Когда начинается первая мировая война, Григорий Григорьевич из-за слабого зрения освобождается от мобилизации. На послереволюционные события на Урале он откликается статьями в местных газетах, за одну из них он едва не был отдан под суд правительством Колчака.

В начале двадцатых годов вся семья живет в Забайкальском городке Верхнеудинске. Здесь Григорий Григорьевич работает преподавателем литературы в открывшемся техникуме. Младов много ездит – богатый, малоисследованный в те годы Байкал привлекает его особое внимание.

С 1925 г. писатель живет в Москве, пишет и этой приключенческой трилогией как бы подводит итог своим скитаниям по Уралу и Забайкальскому краю.

Но эти две повести и роман казались ему лишь подготовительной работой к большому художественному произведению, посвященному Уралу. Книга эта мыслилась под заглавием «Руда».

Однако сначала тяжелая болезнь, а затем не зависящие от писателя обстоятельства помешали выполнению его замысла.

Он покидает Москву и с середины тридцатых годов почти до конца жизни живет в Кисловодске. На Урал, в Свердловск, он возвращается в конце 1952 г., где и умирает 22 декабря.

Современный читатель с интересом прочтет эти давно не издававшиеся произведения одного из зачинателей советского романа путешествий и приключений.
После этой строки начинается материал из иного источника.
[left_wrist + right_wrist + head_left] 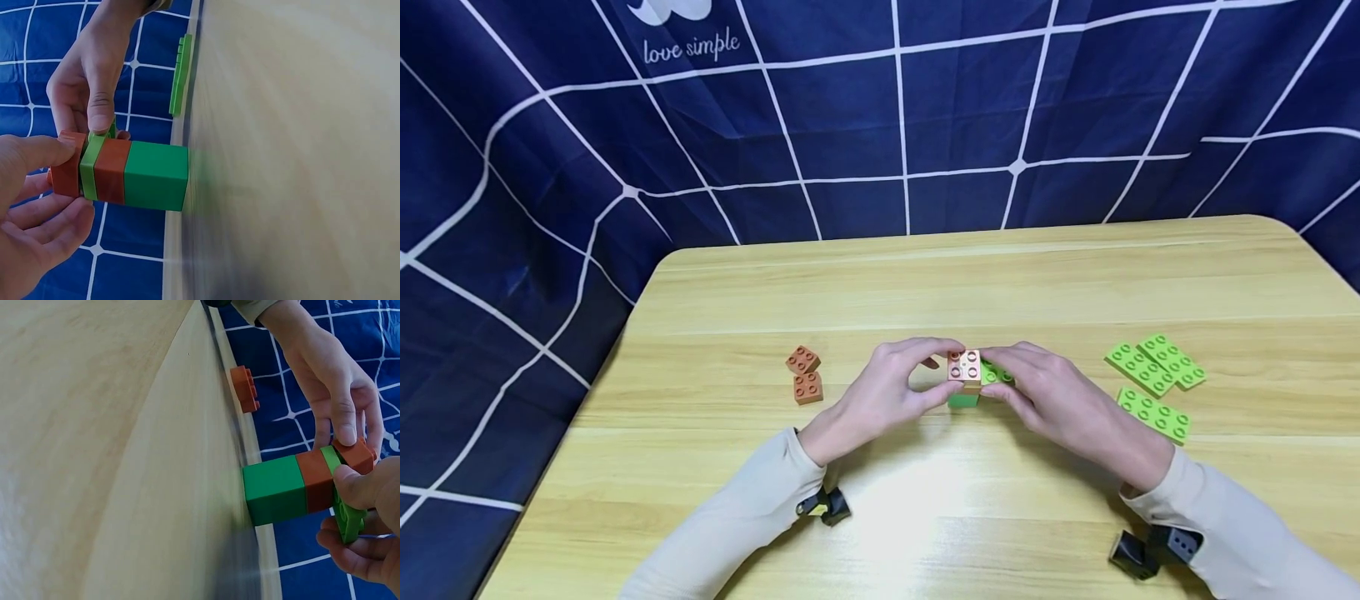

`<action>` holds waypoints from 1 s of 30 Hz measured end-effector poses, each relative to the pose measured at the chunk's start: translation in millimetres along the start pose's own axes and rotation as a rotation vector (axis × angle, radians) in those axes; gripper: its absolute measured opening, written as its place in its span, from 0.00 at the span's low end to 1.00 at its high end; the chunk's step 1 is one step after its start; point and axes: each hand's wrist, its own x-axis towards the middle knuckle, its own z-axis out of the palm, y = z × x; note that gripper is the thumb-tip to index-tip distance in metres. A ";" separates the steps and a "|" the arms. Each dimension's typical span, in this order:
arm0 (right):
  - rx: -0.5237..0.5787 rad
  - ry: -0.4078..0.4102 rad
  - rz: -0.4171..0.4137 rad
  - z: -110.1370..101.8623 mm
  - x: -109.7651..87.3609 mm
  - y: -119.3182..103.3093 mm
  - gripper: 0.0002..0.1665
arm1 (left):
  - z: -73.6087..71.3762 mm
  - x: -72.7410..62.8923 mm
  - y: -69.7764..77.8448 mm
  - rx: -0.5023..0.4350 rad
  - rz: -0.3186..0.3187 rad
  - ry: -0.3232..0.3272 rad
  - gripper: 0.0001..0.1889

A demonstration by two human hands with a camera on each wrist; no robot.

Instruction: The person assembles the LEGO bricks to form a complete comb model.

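Note:
A small stack stands on the table, with a dark green block (156,175) at its base. Above that block come an orange-brown brick (112,172) and a thin light green plate (350,519), which juts out to the right. My left hand (891,383) pinches a second orange-brown brick (964,367) between thumb and fingers at the top of the stack. This brick sits slightly tilted against the plate in both wrist views. From the other side, my right hand (1056,396) grips the plate's jutting end, thumb on one face and fingers on the other.
Two loose orange-brown bricks (808,387) lie on the table (880,292) to the left of the stack. Three light green plates (1154,414) lie to the right. A dark blue cloth with white lines (850,108) hangs behind the table's far edge.

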 end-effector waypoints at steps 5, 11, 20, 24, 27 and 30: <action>0.012 -0.005 0.012 -0.4 0.7 -1.1 0.27 | -0.3 0.8 -1.2 -0.017 -0.013 -0.005 0.20; 0.033 -0.008 0.040 0.1 1.2 -2.1 0.30 | -1.0 0.3 -2.5 -0.021 -0.020 -0.011 0.21; 0.060 0.046 0.009 -2.6 13.1 -7.1 0.27 | -3.5 0.7 -1.6 -0.013 -0.026 -0.020 0.20; 0.070 0.058 -0.024 -3.6 16.6 -8.9 0.24 | -3.4 1.6 0.0 0.000 -0.029 -0.028 0.20; 0.070 0.064 -0.032 -4.3 16.8 -8.9 0.24 | -3.0 2.2 0.5 0.000 -0.037 -0.036 0.21; 0.076 0.069 -0.041 -4.6 17.2 -8.9 0.23 | -3.3 2.0 0.8 -0.026 -0.057 -0.041 0.22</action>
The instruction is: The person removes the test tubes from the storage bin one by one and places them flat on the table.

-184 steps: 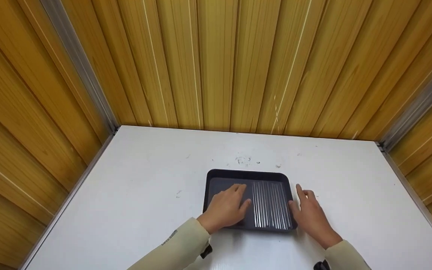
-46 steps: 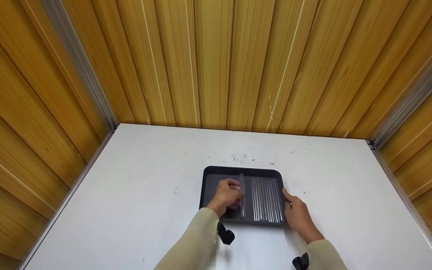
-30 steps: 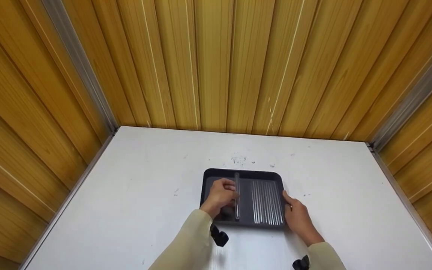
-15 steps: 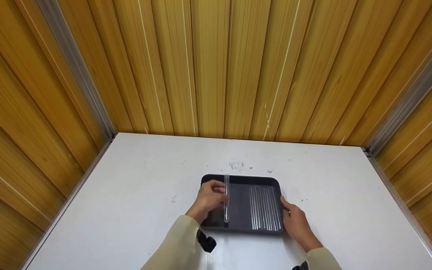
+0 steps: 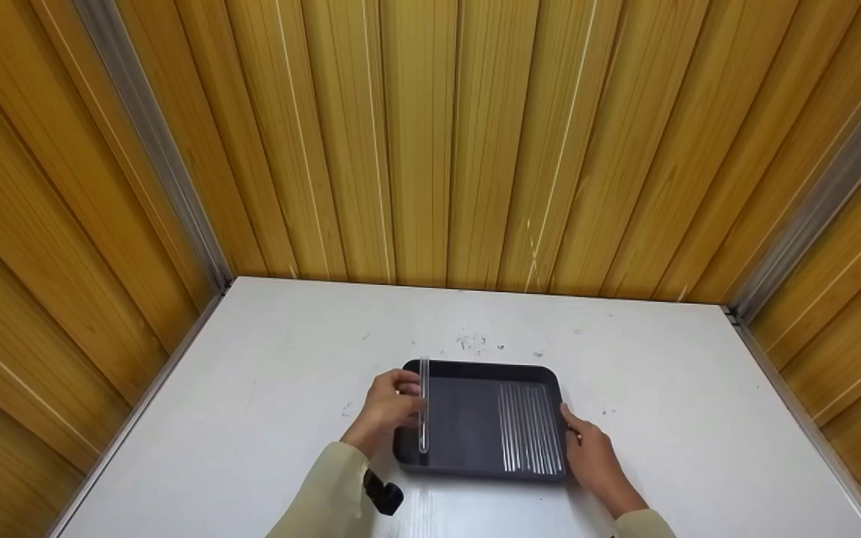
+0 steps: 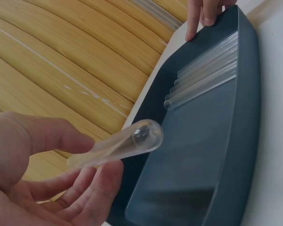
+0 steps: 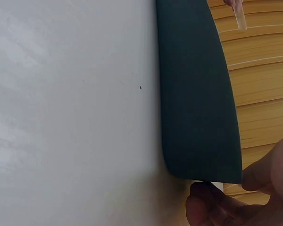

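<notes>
My left hand [image 5: 384, 409] pinches a clear test tube [image 5: 424, 437] between thumb and fingertips, over the left side of a dark rectangular tray [image 5: 464, 426]. The left wrist view shows the tube's rounded end [image 6: 150, 134] sticking out past my fingers, above the tray floor. Several more clear test tubes [image 5: 529, 427] lie side by side in the tray's right part. At the tray's right wall, my right hand [image 5: 595, 462] grips the rim, thumb on top and the other fingers against the outside. The right wrist view shows that hand at the tray corner [image 7: 203, 160].
The tray sits on a white table [image 5: 311, 359] with small dark marks behind it. Yellow wood-look panels [image 5: 415, 149] stand along the back and both sides, with metal posts [image 5: 169, 149] in the corners.
Six seconds ago my left hand was over the tray without a tube. Since 1.5 seconds ago it has carried the tube leftward to the tray's left edge. My right hand keeps its grip.
</notes>
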Available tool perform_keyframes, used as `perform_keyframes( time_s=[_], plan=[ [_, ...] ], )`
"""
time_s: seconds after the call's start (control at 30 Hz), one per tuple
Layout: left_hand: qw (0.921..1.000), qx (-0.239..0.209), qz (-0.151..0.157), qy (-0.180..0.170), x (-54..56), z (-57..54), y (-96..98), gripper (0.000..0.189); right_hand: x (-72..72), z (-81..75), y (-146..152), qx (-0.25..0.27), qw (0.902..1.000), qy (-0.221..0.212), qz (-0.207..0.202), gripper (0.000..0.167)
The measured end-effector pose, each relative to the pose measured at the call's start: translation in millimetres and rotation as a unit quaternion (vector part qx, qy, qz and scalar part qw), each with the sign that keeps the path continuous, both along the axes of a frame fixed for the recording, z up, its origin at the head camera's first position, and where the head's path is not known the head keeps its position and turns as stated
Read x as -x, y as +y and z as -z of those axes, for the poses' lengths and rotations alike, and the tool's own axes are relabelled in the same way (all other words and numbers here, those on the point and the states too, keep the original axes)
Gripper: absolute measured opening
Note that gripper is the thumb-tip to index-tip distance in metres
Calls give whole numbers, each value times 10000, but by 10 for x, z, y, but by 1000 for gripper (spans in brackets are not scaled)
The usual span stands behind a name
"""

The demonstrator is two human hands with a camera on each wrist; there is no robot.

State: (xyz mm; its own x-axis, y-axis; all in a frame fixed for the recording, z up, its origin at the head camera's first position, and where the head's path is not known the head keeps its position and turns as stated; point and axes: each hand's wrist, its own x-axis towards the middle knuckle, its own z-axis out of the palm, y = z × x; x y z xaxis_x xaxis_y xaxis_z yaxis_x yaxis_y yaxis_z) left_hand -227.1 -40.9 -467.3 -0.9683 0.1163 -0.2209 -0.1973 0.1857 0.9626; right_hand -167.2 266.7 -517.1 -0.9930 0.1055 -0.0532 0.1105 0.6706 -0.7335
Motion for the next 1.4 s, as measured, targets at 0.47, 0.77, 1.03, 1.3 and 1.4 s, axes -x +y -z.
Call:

Разумеется, многое в трилогии устарело, читатель без труда разберется в этом. В тех диких и непроходимых местах, в которых действовали герои трилогии в двадцатые годы, в наши дни, волею Коммунистической партии, по ее предначертаниям проложены железные дороги и авиатрассы, вознеслись индустриальные центры...

Тем более будет полезна эта книга: сравнение с недавним прошлым и вызовет чувство гордости великими преобразованиями, любви и уважения к их творцам.

Настоящее издание – это первая публикация трилогии в целом. Редакция сочла возможным сделать в тексте незначительные сокращения материала, явно устаревшего и не представляющего интереса для читателя.